■ **PROBLEM DETAILS**: Copy every line of the material precisely.
# # # #
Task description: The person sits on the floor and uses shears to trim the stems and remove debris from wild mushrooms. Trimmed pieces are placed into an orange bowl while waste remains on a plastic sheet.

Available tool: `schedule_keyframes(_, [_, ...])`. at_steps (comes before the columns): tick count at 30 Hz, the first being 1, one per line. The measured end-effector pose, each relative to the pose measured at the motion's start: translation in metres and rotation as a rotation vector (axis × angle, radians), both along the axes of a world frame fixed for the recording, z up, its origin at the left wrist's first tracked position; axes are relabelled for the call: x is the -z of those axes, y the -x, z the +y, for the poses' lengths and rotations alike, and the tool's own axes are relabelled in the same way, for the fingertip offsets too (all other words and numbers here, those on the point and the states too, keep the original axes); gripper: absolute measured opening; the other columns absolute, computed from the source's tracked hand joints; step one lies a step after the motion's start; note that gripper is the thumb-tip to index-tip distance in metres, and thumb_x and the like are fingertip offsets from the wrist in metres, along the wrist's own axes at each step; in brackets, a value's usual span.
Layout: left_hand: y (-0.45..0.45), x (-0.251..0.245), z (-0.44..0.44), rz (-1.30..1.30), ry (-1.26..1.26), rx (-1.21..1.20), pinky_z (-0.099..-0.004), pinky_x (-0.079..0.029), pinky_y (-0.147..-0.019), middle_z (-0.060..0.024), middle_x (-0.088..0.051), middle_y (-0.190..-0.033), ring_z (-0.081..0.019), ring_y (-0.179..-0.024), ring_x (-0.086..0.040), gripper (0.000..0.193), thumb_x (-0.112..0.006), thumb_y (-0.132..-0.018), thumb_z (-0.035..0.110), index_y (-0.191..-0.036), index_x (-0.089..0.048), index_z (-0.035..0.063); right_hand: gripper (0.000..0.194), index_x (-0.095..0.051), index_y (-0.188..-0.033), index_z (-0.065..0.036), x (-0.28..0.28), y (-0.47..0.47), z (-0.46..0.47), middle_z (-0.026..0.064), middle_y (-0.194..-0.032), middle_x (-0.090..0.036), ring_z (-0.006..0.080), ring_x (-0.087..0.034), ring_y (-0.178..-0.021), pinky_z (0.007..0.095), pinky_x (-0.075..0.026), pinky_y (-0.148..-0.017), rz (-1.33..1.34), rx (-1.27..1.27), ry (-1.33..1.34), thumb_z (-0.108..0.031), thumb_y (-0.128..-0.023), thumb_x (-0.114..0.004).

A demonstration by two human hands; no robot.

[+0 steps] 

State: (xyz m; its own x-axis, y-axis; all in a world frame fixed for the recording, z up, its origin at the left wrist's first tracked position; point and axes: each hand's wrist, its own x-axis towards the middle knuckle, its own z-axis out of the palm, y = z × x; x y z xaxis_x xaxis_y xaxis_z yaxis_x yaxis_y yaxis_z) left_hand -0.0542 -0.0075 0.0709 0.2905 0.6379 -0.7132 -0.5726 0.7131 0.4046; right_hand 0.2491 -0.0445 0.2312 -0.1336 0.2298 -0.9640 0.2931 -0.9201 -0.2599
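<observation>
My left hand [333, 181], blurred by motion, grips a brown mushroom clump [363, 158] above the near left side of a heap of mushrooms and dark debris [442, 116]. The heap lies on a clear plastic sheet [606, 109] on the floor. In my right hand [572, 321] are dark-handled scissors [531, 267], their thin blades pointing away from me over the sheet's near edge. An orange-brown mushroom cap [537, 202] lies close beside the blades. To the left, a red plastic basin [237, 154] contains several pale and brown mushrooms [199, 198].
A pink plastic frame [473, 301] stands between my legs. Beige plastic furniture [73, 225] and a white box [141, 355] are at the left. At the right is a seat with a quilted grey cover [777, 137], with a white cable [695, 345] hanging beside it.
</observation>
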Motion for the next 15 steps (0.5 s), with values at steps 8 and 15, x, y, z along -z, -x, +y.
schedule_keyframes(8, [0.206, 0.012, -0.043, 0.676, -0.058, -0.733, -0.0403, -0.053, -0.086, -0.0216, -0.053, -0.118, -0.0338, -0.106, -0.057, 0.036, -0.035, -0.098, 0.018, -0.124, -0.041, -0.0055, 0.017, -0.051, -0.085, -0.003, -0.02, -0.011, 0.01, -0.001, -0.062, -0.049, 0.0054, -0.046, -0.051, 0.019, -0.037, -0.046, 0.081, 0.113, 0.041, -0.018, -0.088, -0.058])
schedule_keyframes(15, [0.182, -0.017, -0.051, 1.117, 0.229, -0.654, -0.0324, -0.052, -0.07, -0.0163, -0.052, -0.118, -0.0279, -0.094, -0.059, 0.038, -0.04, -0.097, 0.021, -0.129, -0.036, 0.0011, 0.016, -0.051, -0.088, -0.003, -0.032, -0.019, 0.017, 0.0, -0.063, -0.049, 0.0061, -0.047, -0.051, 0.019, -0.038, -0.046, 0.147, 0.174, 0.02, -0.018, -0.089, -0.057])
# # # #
■ **ANSWER TO THIS PROBLEM**:
Task description: The person sits on the floor and uses shears to trim the stems and remove debris from wild mushrooms. Trimmed pieces are placed into an orange bowl while waste remains on a plastic sheet.

Available tool: `schedule_keyframes(_, [_, ...])`. at_steps (comes before the columns): tick count at 30 Hz, the first being 1, one per line. The measured end-effector pose, each relative to the pose measured at the motion's start: translation in metres and rotation as a rotation vector (axis × angle, radians), both along the axes of a world frame fixed for the recording, z up, its origin at the left wrist's first tracked position; axes are relabelled for the call: x is the -z of those axes, y the -x, z the +y, for the poses' lengths and rotations alike, and the tool's own axes are relabelled in the same way, for the fingertip offsets too (all other words and numbers here, those on the point and the states too, keep the original axes); gripper: absolute measured opening; the other columns absolute, computed from the source's tracked hand joints; step one lies a step after the motion's start; note that gripper is the thumb-tip to index-tip distance in metres, and thumb_x and the like are fingertip offsets from the wrist in metres, along the wrist's own axes at each step; in brackets, a value's usual span.
Layout: left_hand: y (-0.45..0.45), x (-0.251..0.245), z (-0.44..0.44), rz (-1.30..1.30), ry (-1.26..1.26), rx (-1.21..1.20), pinky_z (-0.099..-0.004), pinky_x (-0.079..0.029), pinky_y (-0.147..-0.019), middle_z (-0.060..0.024), middle_x (-0.088..0.051), middle_y (-0.190..-0.033), ring_z (-0.081..0.019), ring_y (-0.179..-0.024), ring_x (-0.086..0.040), gripper (0.000..0.193), thumb_x (-0.112..0.006), thumb_y (-0.132..-0.018), thumb_z (-0.035..0.110), index_y (-0.191..-0.036), index_x (-0.089..0.048), index_z (-0.035..0.063); right_hand: gripper (0.000..0.194), index_x (-0.095..0.051), index_y (-0.188..-0.033), index_z (-0.065..0.036), x (-0.28..0.28), y (-0.47..0.47), z (-0.46..0.47), middle_z (-0.026..0.064), middle_y (-0.194..-0.032), middle_x (-0.090..0.036), ring_z (-0.006..0.080), ring_x (-0.087..0.034), ring_y (-0.178..-0.021), pinky_z (0.007..0.095), pinky_x (-0.075..0.026), pinky_y (-0.148..-0.017), rz (-1.33..1.34), rx (-1.27..1.27), ry (-1.33..1.34), thumb_z (-0.108..0.031), thumb_y (-0.128..-0.023), thumb_x (-0.114..0.004).

A demonstration by two human hands; no robot.

[+0 steps] 

State: (xyz m; its own x-axis, y-axis; all in a world frame fixed for the recording, z up, its origin at the left wrist's first tracked position; point and axes: each hand's wrist, its own x-axis towards the middle knuckle, its own z-axis out of the palm, y = z × x; x y z xaxis_x xaxis_y xaxis_z yaxis_x yaxis_y yaxis_z) left_hand -0.0542 -0.0075 0.0709 0.2905 0.6379 -0.7132 -0.5726 0.7131 0.4046; right_hand 0.2491 -0.0445 0.2312 -0.1336 0.2298 -0.9640 0.2931 -0.9201 -0.2599
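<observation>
My left hand [333, 181], blurred by motion, grips a brown mushroom clump [363, 158] above the near left side of a heap of mushrooms and dark debris [442, 116]. The heap lies on a clear plastic sheet [606, 109] on the floor. In my right hand [572, 321] are dark-handled scissors [531, 267], their thin blades pointing away from me over the sheet's near edge. An orange-brown mushroom cap [537, 202] lies close beside the blades. To the left, a red plastic basin [237, 154] contains several pale and brown mushrooms [199, 198].
A pink plastic frame [473, 301] stands between my legs. Beige plastic furniture [73, 225] and a white box [141, 355] are at the left. At the right is a seat with a quilted grey cover [777, 137], with a white cable [695, 345] hanging beside it.
</observation>
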Motion for the next 15 steps (0.5 s), with values at steps 8 and 15, x, y, z along -z, -x, +y.
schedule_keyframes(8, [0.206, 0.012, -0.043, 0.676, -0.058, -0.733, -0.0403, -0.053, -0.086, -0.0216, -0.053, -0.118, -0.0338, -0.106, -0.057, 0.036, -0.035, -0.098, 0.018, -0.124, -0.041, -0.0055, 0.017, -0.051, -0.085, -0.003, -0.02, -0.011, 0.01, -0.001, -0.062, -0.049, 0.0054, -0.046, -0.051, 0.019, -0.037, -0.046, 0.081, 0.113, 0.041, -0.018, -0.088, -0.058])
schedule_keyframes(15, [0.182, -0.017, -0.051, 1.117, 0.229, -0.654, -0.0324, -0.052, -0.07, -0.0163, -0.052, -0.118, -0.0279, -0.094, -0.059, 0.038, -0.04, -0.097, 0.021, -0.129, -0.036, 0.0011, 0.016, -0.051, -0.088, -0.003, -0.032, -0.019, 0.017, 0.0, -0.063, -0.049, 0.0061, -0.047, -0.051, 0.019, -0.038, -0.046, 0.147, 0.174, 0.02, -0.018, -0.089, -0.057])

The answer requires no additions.